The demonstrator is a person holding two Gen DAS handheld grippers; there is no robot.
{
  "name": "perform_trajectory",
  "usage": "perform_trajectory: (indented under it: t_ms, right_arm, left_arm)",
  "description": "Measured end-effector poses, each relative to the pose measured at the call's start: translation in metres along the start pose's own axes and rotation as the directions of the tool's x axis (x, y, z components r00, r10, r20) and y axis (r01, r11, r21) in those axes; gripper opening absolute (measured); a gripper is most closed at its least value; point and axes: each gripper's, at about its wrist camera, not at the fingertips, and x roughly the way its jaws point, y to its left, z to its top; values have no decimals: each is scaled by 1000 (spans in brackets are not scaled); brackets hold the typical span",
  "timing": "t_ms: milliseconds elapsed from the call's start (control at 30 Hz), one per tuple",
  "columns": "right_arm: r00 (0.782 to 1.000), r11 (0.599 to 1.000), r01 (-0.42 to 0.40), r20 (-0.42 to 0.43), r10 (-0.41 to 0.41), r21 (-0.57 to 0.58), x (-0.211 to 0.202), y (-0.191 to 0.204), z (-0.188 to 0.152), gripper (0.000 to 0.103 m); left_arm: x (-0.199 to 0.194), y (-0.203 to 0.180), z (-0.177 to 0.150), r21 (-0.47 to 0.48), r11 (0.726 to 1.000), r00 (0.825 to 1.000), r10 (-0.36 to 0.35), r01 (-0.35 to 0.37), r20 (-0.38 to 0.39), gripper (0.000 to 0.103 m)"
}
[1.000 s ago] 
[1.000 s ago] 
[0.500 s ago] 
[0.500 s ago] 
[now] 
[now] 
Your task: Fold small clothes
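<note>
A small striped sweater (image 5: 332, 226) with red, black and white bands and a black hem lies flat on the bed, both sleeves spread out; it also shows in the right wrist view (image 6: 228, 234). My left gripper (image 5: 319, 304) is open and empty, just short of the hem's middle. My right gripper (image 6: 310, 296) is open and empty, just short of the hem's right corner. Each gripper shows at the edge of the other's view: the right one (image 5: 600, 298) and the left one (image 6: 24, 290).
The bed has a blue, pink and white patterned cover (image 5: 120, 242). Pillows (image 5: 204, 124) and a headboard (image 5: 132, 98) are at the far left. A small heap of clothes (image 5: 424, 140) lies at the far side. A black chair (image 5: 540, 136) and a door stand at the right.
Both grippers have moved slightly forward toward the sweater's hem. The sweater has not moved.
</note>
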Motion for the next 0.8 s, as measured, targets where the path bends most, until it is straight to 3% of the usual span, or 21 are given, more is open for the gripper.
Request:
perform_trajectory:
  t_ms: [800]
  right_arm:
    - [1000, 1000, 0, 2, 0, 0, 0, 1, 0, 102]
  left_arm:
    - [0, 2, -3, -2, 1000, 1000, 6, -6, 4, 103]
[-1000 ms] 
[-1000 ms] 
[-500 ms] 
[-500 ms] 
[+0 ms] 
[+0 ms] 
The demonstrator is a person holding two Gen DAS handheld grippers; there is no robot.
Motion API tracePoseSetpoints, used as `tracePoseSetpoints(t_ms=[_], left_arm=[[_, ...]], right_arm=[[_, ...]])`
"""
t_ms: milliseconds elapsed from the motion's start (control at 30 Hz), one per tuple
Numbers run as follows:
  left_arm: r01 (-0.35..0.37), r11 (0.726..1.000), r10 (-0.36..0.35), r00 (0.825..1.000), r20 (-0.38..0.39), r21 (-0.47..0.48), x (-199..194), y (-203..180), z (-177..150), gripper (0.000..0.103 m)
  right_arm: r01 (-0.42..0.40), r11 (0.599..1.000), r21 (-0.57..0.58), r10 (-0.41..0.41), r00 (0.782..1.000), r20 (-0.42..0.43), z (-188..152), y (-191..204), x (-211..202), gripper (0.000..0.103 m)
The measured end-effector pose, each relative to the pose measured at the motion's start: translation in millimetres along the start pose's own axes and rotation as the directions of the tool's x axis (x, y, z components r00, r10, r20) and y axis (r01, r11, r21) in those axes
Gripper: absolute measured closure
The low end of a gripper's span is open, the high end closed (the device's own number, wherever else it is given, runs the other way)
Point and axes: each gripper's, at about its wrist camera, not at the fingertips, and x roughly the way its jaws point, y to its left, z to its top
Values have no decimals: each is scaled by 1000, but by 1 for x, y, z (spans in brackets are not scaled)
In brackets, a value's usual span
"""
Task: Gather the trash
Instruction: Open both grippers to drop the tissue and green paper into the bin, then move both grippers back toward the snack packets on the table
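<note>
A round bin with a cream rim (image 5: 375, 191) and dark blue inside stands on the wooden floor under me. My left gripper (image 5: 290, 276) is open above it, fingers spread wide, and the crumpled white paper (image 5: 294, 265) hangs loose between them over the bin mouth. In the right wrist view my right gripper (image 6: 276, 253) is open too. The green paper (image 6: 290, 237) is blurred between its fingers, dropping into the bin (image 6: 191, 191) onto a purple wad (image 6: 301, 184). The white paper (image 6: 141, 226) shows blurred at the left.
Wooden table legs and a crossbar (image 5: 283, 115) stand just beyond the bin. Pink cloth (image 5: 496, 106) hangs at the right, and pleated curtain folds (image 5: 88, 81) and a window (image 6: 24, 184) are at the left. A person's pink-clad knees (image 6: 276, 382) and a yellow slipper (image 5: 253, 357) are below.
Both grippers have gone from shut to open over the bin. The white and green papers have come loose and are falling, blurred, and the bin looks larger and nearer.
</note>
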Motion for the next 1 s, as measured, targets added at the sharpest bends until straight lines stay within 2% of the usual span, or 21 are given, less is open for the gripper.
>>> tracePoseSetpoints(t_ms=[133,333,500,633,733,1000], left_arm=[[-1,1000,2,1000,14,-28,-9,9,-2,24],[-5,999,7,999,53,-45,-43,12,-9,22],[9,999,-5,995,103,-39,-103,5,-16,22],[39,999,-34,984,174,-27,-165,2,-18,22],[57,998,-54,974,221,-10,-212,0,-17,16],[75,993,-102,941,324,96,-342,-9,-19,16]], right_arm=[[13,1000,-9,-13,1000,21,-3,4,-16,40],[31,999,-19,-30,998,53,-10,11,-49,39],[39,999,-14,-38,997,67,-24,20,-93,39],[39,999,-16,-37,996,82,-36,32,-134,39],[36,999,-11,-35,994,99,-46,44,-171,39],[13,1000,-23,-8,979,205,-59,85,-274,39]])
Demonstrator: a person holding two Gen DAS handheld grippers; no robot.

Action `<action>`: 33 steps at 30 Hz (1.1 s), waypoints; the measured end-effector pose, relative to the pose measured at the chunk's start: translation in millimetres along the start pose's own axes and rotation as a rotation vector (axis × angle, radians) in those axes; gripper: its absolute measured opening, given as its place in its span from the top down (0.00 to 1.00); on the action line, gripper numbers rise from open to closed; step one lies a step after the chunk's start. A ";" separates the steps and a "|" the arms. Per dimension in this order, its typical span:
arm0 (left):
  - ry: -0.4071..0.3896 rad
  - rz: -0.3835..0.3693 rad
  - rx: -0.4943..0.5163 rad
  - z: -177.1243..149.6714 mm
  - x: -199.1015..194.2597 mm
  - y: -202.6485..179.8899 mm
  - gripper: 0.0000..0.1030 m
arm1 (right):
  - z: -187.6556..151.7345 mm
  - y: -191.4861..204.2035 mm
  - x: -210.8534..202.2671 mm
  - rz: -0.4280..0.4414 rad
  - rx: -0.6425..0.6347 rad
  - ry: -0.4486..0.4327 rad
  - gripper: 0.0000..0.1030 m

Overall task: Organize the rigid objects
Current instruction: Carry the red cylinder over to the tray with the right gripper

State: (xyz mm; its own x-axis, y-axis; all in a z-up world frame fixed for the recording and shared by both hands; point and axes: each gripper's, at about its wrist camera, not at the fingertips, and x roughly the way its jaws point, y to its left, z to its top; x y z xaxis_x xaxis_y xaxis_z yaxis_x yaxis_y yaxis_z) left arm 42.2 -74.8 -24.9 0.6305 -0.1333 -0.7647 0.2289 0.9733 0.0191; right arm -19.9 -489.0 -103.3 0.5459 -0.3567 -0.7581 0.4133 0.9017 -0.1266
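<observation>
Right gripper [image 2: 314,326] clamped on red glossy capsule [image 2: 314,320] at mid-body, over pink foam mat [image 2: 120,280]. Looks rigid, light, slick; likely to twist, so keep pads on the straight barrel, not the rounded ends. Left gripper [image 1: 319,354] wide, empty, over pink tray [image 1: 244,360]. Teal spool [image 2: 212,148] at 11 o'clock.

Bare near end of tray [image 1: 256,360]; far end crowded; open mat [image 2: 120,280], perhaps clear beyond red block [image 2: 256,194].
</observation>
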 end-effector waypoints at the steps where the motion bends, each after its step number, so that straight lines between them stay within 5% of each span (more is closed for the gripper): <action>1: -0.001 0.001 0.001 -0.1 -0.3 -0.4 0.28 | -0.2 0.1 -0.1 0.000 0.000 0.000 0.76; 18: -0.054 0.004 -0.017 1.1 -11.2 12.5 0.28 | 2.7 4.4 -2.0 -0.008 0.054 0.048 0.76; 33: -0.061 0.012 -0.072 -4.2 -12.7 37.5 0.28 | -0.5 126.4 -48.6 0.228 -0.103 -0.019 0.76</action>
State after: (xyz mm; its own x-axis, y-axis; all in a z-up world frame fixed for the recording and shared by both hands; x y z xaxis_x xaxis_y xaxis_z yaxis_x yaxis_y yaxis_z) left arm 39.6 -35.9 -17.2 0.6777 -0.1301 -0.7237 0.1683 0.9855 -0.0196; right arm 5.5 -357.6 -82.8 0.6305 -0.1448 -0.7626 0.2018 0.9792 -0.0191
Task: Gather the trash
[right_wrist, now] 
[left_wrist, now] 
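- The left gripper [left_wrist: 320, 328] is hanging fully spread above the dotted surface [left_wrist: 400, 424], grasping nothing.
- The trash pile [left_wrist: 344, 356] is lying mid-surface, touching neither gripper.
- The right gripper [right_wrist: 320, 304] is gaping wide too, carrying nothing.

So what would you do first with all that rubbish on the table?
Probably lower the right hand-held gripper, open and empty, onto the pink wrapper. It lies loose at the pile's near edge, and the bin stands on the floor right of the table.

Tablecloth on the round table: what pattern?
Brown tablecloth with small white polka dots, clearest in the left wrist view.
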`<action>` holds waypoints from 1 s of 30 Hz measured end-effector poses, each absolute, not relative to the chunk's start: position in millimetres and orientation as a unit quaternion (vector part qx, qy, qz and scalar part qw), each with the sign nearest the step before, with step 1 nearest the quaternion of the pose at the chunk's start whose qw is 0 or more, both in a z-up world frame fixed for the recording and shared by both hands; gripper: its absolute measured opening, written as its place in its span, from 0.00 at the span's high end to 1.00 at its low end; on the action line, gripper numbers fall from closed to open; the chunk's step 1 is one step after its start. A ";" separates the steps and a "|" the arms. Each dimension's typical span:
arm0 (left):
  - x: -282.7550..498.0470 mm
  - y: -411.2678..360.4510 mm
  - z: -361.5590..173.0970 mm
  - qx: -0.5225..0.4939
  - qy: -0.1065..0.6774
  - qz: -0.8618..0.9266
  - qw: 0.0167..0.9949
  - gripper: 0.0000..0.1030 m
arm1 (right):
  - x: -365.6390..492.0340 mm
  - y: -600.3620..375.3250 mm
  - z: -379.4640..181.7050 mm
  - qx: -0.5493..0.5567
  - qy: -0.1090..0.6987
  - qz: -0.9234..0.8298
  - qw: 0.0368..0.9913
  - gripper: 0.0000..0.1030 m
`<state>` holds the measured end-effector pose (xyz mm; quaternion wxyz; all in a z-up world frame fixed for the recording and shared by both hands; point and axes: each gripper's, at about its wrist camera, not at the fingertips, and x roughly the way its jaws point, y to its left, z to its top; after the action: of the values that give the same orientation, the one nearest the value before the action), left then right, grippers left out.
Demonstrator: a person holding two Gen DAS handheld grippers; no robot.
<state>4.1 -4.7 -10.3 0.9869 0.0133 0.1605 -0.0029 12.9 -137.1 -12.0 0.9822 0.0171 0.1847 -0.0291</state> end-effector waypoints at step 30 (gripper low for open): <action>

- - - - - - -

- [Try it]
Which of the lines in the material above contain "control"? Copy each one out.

- [Output below]
  "timing": "t_ms: milliseconds elapsed from the call's start (control at 30 Hz), one per tuple",
t_ms: milliseconds elapsed from the motion's start (control at 30 Hz), one per tuple

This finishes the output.